I was recently given a data Challenge to complete, I was tasked to use python to install and configure multiple databases and perform an ETL pipeline between both.
To Begin I launched T.2 Micro Linux AMI Instance and installed Mysql along with MongoDB, the CLI commands can be seen below
Installation of MySQL
$ sudo yum update
## Found Mysql version as seen below, mysql has forked to open source mariadb for Linux AMI EC2
$ sudo yum search mysql
Found: mariadb.x86_64 : A community developed branch of MySQL
#Run the following commands to start the installation
$ sudo yum install mariadb.x86_64
$ sudo yum install -y mariadb-server
$ sudo systemctl enable mariadb
$ sudo mysql_secure_installation
#credentials are here
username: root
Password: test
Installation of MongoDB
##MongoDB installation
##Create a repo file
$ Sudo nano /etc/yum.repos.d/mongodb-org-4.4.repo
##Copy and paste the following into the file: !! copy and paste doesn't preserve line breaks in Nano GUI
[mongodb-org-4.4]
name=MongoDB Repository
baseurl=https://repo.mongodb.org/yum/amazon/2/mongodb-org/4.4/x86_64/
gpgcheck=1
enabled=1
gpgkey=https://www.mongodb.org/static/pgp/server-4.4.asc
##to see what method to launch MongoDB run the following
$ ps --no-headers -o comm 1
## I received systemmd so we commence with the following lines of code to start the database
$ sudo systemctl start mongod
##Check the database using this command
$ sudo systemctl status mongod
#bind proper IP
$ Sudo nano /etc/mongod.conf
##find bindIp; change localhost IP 127.0.0.1 to 0.0.0.0 to open to world
##Lastly, Make sure both; MongoDB and MariaDB, start when the system reboots; use the following
$ sudo systemctl restart mongod
$ sudo systemctl enable mariadb
Connection to MySQL and MongoDB Remote: Configuring Security Groups/ Remote Applications
I needed to add TCP port 22 to allow MySql remote connections from MySQL workbench, I also added TCP port 27017 to be exposed to my Local IP address alone. MongoDB doesn’t need a password, but to secure it I would only allow connections from one source. To access the Databases remotely I used MySql Workbench and MongoDB Compass
Installation of Python 3.7 on Linux AMI and Checking MySQL connection
#install Python 3.7
$ Sudo install python3.7
#check version
$ python3 --version
# I have Python 3.7.9
##INSTALL PIP
$ curl -O https://bootstrap.pypa.io/get-pip.py
$ python3 get-pip.py --user
#Install Mysql Connector for Sql server
$ sudo pip3 install mysql-connector
#run script to test connection
{
import mysql.connector
cnx = mysql.connector.connect(user='root', password='test', host='127.0.0.1', database='test')
cnx.close()
}
Preparation of ETL and Connection Testing
#Getting ready for ETL, Install Pymongo, install pymysql
$ sudo pip3 install pymongo
$ sudo pip3 install pymsql
$ sudo pip3 install pandas
#create simple python script to test connection MONGODB TEST
{
from pymongo import MongoClient
# pprint library is used to make the output look more pretty
from pprint import pprint
# connect to MongoDB,
client = MongoClient('mongodb://localhost:27017')
db=client.admin
# Issue the serverStatus command and print the results
serverStatusResult=db.command("serverStatus")

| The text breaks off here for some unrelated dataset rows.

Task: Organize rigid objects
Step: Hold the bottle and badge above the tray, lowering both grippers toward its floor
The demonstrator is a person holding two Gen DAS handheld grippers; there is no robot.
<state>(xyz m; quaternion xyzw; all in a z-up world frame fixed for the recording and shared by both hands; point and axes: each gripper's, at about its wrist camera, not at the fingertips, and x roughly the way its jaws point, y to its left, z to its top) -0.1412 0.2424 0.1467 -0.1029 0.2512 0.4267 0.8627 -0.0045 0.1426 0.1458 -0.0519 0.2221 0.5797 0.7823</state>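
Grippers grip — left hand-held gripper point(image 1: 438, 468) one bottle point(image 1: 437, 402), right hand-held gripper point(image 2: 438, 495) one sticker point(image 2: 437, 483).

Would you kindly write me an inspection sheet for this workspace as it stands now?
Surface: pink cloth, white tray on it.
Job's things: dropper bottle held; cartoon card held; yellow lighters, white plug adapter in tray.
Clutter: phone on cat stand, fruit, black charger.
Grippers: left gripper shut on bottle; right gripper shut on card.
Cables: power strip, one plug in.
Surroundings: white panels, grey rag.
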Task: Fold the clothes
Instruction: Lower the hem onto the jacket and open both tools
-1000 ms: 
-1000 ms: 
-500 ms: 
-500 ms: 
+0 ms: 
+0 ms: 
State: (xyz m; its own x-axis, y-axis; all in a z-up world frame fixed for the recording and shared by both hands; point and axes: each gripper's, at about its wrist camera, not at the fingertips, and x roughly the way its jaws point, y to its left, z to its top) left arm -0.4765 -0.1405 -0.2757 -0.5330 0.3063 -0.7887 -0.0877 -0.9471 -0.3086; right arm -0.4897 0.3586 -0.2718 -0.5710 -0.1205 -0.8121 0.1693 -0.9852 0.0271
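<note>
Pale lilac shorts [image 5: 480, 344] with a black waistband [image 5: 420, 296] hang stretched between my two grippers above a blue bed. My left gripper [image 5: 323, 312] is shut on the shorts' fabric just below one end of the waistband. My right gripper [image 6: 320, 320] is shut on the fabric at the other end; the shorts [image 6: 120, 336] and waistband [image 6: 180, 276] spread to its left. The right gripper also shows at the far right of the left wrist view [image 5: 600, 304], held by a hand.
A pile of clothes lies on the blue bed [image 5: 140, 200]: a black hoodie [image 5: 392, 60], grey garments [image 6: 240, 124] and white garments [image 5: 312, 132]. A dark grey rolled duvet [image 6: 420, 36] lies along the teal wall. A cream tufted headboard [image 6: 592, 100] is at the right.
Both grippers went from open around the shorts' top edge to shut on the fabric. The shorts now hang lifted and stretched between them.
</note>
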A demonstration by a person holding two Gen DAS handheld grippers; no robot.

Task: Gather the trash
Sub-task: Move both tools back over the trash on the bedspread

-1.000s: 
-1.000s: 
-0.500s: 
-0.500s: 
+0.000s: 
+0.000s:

pprint(serverStatusResult)
}
#create simple python script to test connection MYSQL TEST
{
import pymysql
# Connect to the database.
connection = pymysql.connect(host='localhost',
user='root',
password='test',
db='test',
charset='utf8mb4',
cursorclass=pymysql.cursors.DictCursor)
print ("connect successful!!")
}
Loading Data into MySQL Database
Creating Table and loading data
#Create Table
{
import mysql.connector
cnx = mysql.connector.connect(user='root', password='test', host='127.0.0.1', database='test')
mycursor= cnx.cursor()
mycursor.execute("CREATE TABLE users (ID VARCHAR(255), Name VARCHAR(255), Department VARCHAR(255), Location VARCHAR(255), Pay VARCHAR(255))")
cnx.close()
}
#Add Entries into SQL Table
{
import mysql.connector
cnx = mysql.connector.connect(user='root', password='test', host='127.0.0.1', database='test')
mycursor = cnx.cursor()
sql = "INSERT INTO users (ID, Name, Department, Location, Pay) VALUES (%s, %s, %s, %s, %d)"
val = [
('0001', 'George Michaels', 'Maintenance', 'Warehouse 5', '50000', ),
('0002', 'Michael Jackson', 'Sales', 'Warehouse 5', '80000'),
('0003', 'Phil Collins', 'IT', 'Warehouse 2', '75000'),
('0004', 'Matthew Bellamy', 'IT', 'Warehouse 3', '75000'),
('0005', 'Till Lindermann', 'Security', 'Warehouse 1', '70000'),
('0006', 'Weird Al Yankovich', 'Sales', 'Warehouse 4', '80000'),
('0008', 'Joe Shmo', 'Security', 'Warehouse 3', '70000')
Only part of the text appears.